= The task =
Return the data that follows exactly. Include every line.

= Data block =
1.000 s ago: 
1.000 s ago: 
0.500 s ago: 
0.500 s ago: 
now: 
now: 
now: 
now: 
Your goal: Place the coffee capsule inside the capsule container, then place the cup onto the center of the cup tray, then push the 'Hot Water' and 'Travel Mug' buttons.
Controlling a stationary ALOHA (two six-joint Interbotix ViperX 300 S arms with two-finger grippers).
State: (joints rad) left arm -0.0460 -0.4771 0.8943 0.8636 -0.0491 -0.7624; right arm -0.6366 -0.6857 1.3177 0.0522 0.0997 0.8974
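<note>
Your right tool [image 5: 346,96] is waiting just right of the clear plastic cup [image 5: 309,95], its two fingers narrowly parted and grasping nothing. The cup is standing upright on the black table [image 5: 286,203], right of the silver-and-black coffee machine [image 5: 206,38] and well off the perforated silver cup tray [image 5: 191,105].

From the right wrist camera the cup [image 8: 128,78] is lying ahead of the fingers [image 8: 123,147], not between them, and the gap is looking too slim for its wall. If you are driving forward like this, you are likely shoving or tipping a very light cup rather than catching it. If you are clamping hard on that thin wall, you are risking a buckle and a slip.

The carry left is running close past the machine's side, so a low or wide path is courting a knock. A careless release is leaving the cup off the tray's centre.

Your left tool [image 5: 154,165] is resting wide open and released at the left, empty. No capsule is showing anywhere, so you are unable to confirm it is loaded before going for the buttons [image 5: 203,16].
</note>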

= Reply to the exercise =
1.000 s ago: 
1.000 s ago: 
0.500 s ago: 
0.500 s ago: 
now: 
now: 
now: 
now: 
Your goal: Place the coffee capsule inside the capsule container, then place the cup onto the center of the cup tray, then push the 'Hot Water' and 'Travel Mug' buttons.
Controlling a stationary ALOHA (two six-joint Interbotix ViperX 300 S arms with two-finger grippers).
State: (joints rad) left arm -0.0460 -0.4771 0.8943 0.8636 -0.0491 -0.7624; right arm -0.6366 -0.6857 1.3177 0.0522 0.0997 0.8974
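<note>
Your right tool [image 5: 346,96] is waiting just right of the clear plastic cup [image 5: 309,95], its two fingers narrowly parted and grasping nothing. The cup is standing upright on the black table [image 5: 286,203], right of the silver-and-black coffee machine [image 5: 206,38] and well off the perforated silver cup tray [image 5: 191,105].

From the right wrist camera the cup [image 8: 128,78] is lying ahead of the fingers [image 8: 123,147], not between them, and the gap is looking too slim for its wall. If you are driving forward like this, you are likely shoving or tipping a very light cup rather than catching it. If you are clamping hard on that thin wall, you are risking a buckle and a slip.

The carry left is running close past the machine's side, so a low or wide path is courting a knock. A careless release is leaving the cup off the tray's centre.

Your left tool [image 5: 154,165] is resting wide open and released at the left, empty. No capsule is showing anywhere, so you are unable to confirm it is loaded before going for the buttons [image 5: 203,16].
</note>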

The exercise is done now.